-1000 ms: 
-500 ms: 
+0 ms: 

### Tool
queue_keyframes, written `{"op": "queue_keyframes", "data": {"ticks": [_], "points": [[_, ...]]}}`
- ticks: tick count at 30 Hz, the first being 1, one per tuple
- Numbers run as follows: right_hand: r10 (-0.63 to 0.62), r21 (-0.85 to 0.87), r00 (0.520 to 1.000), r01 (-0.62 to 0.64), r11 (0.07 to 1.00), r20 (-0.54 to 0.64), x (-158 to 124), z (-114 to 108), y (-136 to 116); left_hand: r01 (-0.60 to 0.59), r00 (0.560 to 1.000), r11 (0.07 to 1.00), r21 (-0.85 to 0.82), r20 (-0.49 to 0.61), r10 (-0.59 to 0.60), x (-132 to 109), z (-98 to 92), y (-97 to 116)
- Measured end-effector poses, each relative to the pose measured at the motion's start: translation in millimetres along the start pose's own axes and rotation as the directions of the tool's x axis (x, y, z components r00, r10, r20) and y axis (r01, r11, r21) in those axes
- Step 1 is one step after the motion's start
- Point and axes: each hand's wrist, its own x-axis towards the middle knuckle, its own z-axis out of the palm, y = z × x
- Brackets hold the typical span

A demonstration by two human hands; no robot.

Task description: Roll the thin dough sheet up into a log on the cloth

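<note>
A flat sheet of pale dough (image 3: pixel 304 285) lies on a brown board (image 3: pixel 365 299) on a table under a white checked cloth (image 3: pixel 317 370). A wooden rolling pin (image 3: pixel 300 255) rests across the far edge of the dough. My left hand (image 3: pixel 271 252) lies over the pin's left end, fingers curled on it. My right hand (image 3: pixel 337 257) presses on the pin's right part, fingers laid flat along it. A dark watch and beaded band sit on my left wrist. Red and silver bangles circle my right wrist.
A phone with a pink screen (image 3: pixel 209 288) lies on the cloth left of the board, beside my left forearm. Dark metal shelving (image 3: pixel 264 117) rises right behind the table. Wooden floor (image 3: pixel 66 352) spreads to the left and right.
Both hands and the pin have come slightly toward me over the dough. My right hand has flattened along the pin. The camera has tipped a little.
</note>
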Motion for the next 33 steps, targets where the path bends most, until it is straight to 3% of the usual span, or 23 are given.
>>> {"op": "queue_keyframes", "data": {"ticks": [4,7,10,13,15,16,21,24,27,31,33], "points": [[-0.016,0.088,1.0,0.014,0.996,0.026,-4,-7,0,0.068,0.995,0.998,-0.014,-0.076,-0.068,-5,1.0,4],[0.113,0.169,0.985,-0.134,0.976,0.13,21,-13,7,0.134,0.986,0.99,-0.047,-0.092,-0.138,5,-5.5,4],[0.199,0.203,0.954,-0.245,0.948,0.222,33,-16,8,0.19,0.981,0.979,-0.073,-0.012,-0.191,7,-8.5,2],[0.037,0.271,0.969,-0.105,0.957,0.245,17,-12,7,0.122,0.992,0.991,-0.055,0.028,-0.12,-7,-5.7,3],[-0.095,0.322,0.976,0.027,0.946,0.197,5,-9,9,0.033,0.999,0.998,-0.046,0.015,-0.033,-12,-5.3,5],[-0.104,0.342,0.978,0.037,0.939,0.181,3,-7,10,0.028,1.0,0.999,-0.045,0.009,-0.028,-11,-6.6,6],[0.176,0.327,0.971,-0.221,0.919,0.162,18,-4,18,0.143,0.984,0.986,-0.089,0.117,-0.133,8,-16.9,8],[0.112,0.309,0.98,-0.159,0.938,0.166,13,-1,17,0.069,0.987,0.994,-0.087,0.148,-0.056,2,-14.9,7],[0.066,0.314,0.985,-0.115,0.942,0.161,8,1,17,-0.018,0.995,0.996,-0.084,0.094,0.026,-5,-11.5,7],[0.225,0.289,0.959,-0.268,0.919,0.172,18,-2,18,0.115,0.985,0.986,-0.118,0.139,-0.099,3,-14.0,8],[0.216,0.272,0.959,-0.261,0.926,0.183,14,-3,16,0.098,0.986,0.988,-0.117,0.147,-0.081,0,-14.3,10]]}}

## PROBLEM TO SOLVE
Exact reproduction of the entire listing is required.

## WORKED SOLUTION
-1000 ms: 
-500 ms: 
+0 ms: 

### Tool
queue_keyframes, written `{"op": "queue_keyframes", "data": {"ticks": [_], "points": [[_, ...]]}}`
- ticks: tick count at 30 Hz, the first being 1, one per tuple
- Numbers run as follows: right_hand: r10 (-0.63 to 0.62), r21 (-0.85 to 0.87), r00 (0.520 to 1.000), r01 (-0.62 to 0.64), r11 (0.07 to 1.00), r20 (-0.54 to 0.64), x (-158 to 124), z (-114 to 108), y (-136 to 116); left_hand: r01 (-0.60 to 0.59), r00 (0.560 to 1.000), r11 (0.07 to 1.00), r21 (-0.85 to 0.82), r20 (-0.49 to 0.61), r10 (-0.59 to 0.60), x (-132 to 109), z (-98 to 92), y (-97 to 116)
- Measured end-effector poses, each relative to the pose measured at the motion's start: translation in millimetres along the start pose's own axes and rotation as the directions of the tool's x axis (x, y, z components r00, r10, r20) and y axis (r01, r11, r21) in those axes
- Step 1 is one step after the motion's start
- Point and axes: each hand's wrist, its own x-axis towards the middle knuckle, its own z-axis out of the palm, y = z × x
- Brackets hold the typical span

A demonstration by two human hands; no robot.

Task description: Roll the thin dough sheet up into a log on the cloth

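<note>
A flat sheet of pale dough (image 3: pixel 304 285) lies on a brown board (image 3: pixel 365 299) on a table under a white checked cloth (image 3: pixel 317 370). A wooden rolling pin (image 3: pixel 300 255) rests across the far edge of the dough. My left hand (image 3: pixel 271 252) lies over the pin's left end, fingers curled on it. My right hand (image 3: pixel 337 257) presses on the pin's right part, fingers laid flat along it. A dark watch and beaded band sit on my left wrist. Red and silver bangles circle my right wrist.
A phone with a pink screen (image 3: pixel 209 288) lies on the cloth left of the board, beside my left forearm. Dark metal shelving (image 3: pixel 264 117) rises right behind the table. Wooden floor (image 3: pixel 66 352) spreads to the left and right.
Both hands and the pin have come slightly toward me over the dough. My right hand has flattened along the pin. The camera has tipped a little.
</note>
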Motion for the next 33 steps, targets where the path bends most, until it is straight to 3% of the usual span, or 23 are given.
>>> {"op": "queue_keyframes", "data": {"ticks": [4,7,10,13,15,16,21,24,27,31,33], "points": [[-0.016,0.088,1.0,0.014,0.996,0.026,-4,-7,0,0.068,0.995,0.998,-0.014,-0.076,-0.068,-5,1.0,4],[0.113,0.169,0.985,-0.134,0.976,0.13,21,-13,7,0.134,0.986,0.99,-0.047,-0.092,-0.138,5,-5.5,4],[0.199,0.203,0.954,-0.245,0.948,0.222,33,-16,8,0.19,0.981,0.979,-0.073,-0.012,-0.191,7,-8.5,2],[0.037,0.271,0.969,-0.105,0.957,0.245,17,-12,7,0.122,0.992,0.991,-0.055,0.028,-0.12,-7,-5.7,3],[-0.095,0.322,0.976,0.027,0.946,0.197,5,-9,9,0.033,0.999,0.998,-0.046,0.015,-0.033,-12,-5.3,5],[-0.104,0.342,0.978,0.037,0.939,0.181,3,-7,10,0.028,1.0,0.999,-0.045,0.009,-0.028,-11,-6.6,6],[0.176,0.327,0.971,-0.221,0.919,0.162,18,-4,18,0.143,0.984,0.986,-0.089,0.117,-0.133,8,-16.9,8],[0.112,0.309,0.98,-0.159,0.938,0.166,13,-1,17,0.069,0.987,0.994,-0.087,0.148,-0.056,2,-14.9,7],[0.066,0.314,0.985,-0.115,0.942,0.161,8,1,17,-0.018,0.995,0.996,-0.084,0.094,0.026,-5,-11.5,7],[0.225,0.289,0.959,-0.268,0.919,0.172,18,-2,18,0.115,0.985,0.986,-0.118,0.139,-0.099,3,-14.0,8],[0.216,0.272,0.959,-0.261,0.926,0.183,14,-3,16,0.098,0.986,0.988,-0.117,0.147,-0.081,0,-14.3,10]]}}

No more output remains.